# When do differential operators pull back?

Given smooth vector bundles $E \to M$ and $F \to M$ over a smooth manifold $M$, a linear differential operator from $E$ to $F$ is an $\mathbb{R}$-linear sheaf homomorphism $D: \mathcal{E} \to \mathcal{F}$.

Given a smooth map $f: N \to M$, can we define a pulled back differential operator $f^*D: f^* \mathcal{E} \to f^*\mathcal{F}$? If not, under what conditions on the map $f$ or operator $D$ can we do so?

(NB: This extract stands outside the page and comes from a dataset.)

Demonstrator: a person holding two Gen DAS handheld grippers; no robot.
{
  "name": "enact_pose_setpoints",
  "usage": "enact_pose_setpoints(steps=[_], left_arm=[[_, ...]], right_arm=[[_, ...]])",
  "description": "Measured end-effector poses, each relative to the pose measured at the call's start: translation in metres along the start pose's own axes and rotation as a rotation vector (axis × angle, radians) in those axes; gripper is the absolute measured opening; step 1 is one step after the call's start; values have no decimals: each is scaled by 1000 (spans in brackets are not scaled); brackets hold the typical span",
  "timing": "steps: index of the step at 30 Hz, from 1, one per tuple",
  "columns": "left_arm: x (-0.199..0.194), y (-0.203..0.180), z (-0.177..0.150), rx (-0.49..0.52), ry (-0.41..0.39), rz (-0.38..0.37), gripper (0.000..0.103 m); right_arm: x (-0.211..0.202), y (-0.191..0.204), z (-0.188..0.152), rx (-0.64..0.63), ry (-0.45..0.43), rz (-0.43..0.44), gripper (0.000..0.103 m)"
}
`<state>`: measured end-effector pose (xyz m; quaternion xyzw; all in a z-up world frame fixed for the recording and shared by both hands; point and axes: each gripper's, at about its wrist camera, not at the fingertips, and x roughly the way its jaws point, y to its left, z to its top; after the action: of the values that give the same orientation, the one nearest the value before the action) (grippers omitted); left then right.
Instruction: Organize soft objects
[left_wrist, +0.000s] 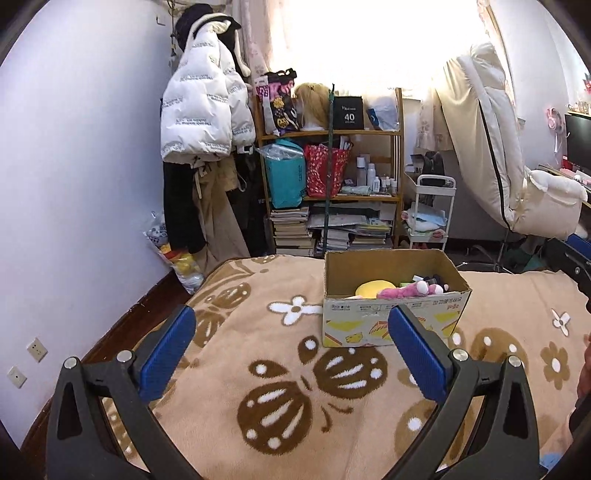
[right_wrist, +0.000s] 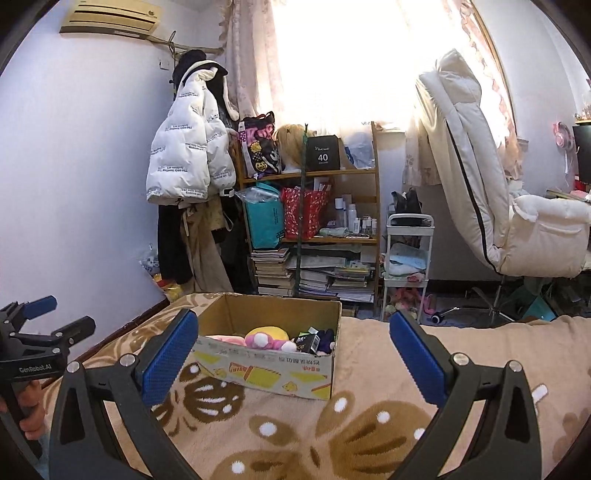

I believe that the answer is "no" for general smooth maps $f$ because $D$ is not a homomorphism of $\mathcal{O}_M$-modules, so I would not expect it to interact nicely with the pullback functor $f^*: \mathcal{O}_M\mathsf{Mod} \to \mathcal{O}_N\mathsf{Mod}$.

However, if $f$ is the inclusion of an open submanifold, then the pullback functor is just the inverse image of sheaves $f^*=f^{-1}$, so $f^*D$ makes sense and is just the restriction of $D$ to sections over $N$.

I would hope that if $f$ is the inclusion of a closed submanifold then $f^*D$ can be defined, but unfortunately in this situation $f^* \neq f^{-1}$ in general.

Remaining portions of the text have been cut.